Here we focus on exploring a simple profile of emotional and behavioural development and the ways in which it may be used to measure the impact of strategies aimed at managing pupils’ behaviour better. The emphasis is upon the behaviour of pupils in a mainstream setting..
Researchers from the University of Birmingham School of Education developed a criterion-referenced measure of emotional and behavioural development. The criteria were developed in consultation with staff in both mainstream and special education settings. The guidance uses scales that rely on observation of individual pupils' behaviour rather than full-scale psychological or psychiatric assessments.
The criteria address three distinct aspects of behaviour: learning behaviour,
conduct behaviour and emotional behaviour. There are five criteria related to each
aspect. The criteria consist of both desirable and undesirable behaviours.
Read the criteria which are given on pages 12 to 16 of the following booklet.
The criteria were not intended to replace existing behaviour criteria scales that
are used by some schools; these may contain more detail and be better suited to individual
formative assessment with pupils.
The booklet includes a two-page record sheet (pages 10 and 11) which provides an overview of the criteria. Each criterion, which is a positive set of behaviours, is linked to a six-point rating scale. The desirable behaviour is marked as occurring not at all, rarely, sometimes, fairly often, often, or always.
The scales provide information that is useful for devising strategies targeted at improving behaviour throughout the school or in relation to specific groups of pupils. By establishing a baseline and repeatedly revisiting the scales it should be possible to monitor the impact of:
- New school strategies aimed at introducing wholesale changes in teaching and learning practice;
- New ways of working with, and supporting, specific groups of pupils.
The scale could be used by schools as a basis for developing a positive behaviour checklist using the same rating scale. For instance the full criteria for item 4 could be developed into a checklist similar to the following.

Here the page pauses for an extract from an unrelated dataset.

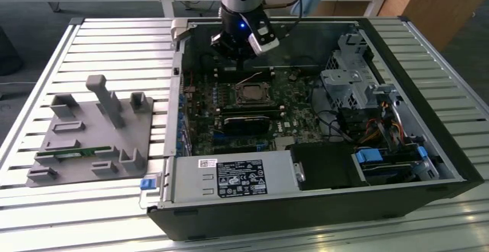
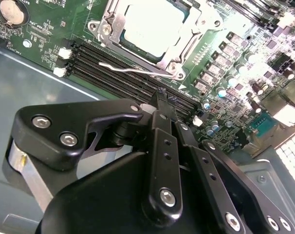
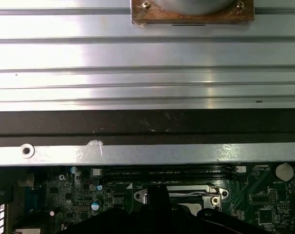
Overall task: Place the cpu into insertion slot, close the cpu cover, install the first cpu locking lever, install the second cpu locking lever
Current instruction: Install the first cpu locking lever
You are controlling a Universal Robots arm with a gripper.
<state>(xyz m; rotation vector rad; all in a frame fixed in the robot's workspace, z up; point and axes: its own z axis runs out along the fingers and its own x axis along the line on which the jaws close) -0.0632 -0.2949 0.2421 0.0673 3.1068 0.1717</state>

The frequency of occurrence:
|Not at all||Rarely||Sometimes||Fairly often||Often||Always|
|Works well in a group situation|
|Works collaboratively with others|
|Is an effective communicator in group discussions|
|Listens to what others have to say in group discussions|
|Adds positively to group discussions|
|Is willing to take on responsibilities in a group context|
Would the behaviour checklist suggested on the previous page be appropriate in
your context? Would it be useful?
To what extent would you need to reformulate it to make it fit for purpose?
Can any one behaviour checklist ever be entirely appropriate for all students with complex needs?
Again, where is the information about the contexts in which the behaviour occurs? Some additional comments are needed about the situations in which these behaviours are more likely to be observed. Also, the pupils’ behaviour can change if they know that they are being observed. Therefore, discreet use of the scales is important when building up a valid picture of their behaviour. The scales can also be used as a focus for discussion between staff who know the targeted pupils well and this will be somewhat less time consuming than conducting systematic observations.
The scales may also be used in a way which includes the targeted pupils. For instance, they may be involved in discussing where they feel they are on a specific scale and what they could do in order to achieve a higher rating.
Observe the behaviour of targeted pupils using the emotional and behavioural development
scales as a guide to gathering evidence in school.
Additionally or alternatively, you may use the scales as a focus for discussion with other members of staff who know the targeted pupils well. Reflect upon the usefulness or otherwise of these scales in terms of accurately identifying and assessing needs and in informing subsequent interventions.
It should be emphasised that the instrument was not intended to be used as a diagnostic
tool, but to indicate potential targets for improvement using cyclical target-setting
and school improvement strategies.
It may be a useful tool for providing a basis for a strategic discourse between staff for planning approaches to the emotional and behavioural development of pupils in school.